I'm glad to hear that you enjoyed this. I just picked this one up at a used book store a month or so ago, but just haven't been able to get started on it yet.

Beth F said...

I've had this one sitting on my mp3 for a couple of years. (Do you spot a theme?) Perhaps owning 4 mp3 players stuffed full of audiobooks is a bit much. I should work my way through them. Ha!

Amy said...

I think most readers feel the same way about historical fiction - that the story told is a fairly legitimate account of what really happened. I was curious if you would address this issue in your review and I am so happy you did and also happy that this is basically a story about Frank Lloyd Wright. (I just reada historical fiction book that is more fantasy than fact, the first time I've encountered that, hence my interests in whether or not this book is factual!)

I completely enjoyed your review, Sandy and after frequently considering reading this book and never picking it upo, I now know I want to read it for sure!
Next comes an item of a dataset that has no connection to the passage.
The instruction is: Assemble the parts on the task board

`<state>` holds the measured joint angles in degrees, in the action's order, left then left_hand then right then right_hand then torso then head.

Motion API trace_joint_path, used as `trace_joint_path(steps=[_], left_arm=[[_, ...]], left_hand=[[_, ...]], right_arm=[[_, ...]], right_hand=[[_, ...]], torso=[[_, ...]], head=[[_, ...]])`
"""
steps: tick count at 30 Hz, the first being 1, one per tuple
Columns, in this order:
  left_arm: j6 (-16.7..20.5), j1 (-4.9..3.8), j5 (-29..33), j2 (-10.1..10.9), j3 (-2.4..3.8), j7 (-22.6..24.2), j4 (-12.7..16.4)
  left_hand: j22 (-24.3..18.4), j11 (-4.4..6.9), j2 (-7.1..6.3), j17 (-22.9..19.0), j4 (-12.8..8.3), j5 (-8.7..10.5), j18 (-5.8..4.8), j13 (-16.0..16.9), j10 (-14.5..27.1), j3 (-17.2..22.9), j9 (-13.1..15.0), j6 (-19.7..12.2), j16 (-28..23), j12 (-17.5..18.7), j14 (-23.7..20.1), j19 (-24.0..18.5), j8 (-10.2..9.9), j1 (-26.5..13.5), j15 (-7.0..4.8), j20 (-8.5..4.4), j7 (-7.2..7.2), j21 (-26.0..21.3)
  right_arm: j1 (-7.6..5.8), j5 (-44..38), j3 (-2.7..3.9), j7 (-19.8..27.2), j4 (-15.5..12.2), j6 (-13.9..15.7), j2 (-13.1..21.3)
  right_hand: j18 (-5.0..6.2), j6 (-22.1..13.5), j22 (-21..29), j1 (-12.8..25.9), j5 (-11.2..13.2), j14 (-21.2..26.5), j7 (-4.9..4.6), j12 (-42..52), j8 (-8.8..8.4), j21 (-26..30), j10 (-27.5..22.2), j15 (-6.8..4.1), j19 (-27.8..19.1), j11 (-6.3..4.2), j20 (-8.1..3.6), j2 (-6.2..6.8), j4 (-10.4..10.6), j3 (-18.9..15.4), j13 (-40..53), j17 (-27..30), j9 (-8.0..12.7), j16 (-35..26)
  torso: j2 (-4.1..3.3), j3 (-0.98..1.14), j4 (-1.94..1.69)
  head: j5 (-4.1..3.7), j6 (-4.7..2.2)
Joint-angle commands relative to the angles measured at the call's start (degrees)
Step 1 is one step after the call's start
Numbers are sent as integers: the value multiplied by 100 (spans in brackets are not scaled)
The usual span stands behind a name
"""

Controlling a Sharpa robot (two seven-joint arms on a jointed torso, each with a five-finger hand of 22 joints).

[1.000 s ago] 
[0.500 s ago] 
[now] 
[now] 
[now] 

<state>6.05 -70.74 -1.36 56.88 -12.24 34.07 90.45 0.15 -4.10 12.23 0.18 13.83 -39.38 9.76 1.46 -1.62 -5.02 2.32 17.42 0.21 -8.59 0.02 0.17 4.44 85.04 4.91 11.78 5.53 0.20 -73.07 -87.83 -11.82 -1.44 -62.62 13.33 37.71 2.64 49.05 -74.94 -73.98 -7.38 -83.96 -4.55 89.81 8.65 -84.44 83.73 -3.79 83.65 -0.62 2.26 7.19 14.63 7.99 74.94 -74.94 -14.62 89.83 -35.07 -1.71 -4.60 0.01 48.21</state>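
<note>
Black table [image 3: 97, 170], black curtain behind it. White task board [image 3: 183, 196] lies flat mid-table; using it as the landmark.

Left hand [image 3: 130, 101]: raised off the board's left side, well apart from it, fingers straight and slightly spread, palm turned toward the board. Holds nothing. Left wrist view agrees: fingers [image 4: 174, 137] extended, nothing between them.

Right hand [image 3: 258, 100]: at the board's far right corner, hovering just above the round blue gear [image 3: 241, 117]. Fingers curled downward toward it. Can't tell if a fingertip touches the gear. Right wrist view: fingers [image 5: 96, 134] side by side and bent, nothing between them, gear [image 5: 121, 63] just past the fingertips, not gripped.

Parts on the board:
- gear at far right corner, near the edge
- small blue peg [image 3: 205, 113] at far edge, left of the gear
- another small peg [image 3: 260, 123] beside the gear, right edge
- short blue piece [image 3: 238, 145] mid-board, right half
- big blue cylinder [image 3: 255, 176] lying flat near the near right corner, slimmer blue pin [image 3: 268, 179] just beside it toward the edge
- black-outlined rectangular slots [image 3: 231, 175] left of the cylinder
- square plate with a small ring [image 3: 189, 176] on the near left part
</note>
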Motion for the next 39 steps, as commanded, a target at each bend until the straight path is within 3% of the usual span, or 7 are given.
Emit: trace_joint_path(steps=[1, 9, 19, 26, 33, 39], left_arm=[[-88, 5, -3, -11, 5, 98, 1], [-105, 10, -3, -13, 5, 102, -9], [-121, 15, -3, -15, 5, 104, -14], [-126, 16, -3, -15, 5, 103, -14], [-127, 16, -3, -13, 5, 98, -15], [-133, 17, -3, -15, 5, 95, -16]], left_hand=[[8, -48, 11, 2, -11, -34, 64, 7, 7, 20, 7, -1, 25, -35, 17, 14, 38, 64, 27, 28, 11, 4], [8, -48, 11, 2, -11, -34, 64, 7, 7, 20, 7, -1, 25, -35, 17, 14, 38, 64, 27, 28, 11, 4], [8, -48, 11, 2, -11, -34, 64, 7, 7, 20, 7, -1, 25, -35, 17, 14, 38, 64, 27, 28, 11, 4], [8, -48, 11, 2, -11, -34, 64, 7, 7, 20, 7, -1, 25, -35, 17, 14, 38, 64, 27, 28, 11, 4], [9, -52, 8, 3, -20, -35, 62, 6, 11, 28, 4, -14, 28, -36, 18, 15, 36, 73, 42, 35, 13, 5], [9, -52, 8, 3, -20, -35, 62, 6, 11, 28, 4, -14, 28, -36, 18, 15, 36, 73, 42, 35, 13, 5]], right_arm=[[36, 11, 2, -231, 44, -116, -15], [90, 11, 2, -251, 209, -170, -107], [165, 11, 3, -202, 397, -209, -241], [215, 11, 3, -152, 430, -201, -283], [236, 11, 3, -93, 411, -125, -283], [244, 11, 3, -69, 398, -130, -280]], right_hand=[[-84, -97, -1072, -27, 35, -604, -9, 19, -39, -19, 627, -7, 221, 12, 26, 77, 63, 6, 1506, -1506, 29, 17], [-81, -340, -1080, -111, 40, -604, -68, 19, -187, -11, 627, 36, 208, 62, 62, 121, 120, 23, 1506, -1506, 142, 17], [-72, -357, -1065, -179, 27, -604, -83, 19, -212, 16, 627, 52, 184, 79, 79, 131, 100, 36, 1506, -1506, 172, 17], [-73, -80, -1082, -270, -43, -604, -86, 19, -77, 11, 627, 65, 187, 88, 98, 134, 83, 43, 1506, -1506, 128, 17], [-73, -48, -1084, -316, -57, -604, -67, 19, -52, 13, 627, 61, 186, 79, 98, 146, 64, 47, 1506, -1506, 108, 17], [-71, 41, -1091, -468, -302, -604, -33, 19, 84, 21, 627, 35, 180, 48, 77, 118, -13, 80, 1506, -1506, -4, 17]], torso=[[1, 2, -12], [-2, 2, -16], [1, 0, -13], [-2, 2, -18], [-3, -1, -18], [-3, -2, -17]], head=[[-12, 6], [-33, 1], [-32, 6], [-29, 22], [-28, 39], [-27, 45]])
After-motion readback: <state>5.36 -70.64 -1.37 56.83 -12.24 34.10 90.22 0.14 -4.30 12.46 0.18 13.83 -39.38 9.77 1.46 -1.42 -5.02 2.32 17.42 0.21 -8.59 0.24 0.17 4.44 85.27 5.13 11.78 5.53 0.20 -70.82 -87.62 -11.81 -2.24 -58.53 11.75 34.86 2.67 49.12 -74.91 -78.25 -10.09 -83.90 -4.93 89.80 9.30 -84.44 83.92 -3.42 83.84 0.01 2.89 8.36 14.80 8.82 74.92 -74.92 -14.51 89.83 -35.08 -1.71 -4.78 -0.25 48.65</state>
Dawn @ sheIsTooFondOfBooks said...

I bought this book when my neighborhood book group read it ... but ... I had a schedule conflict and knew I wouldn't be able to get to book group. ... so ... never read the book :(

Sounds like I ought to pick it up off the shelf! (which is a step past out of the bag, Ti!)

Melissa said...

This is one of those books where I recognize the cover, feel like everyone has read it, but I never felt compelled to pick it up. You've got me interested though!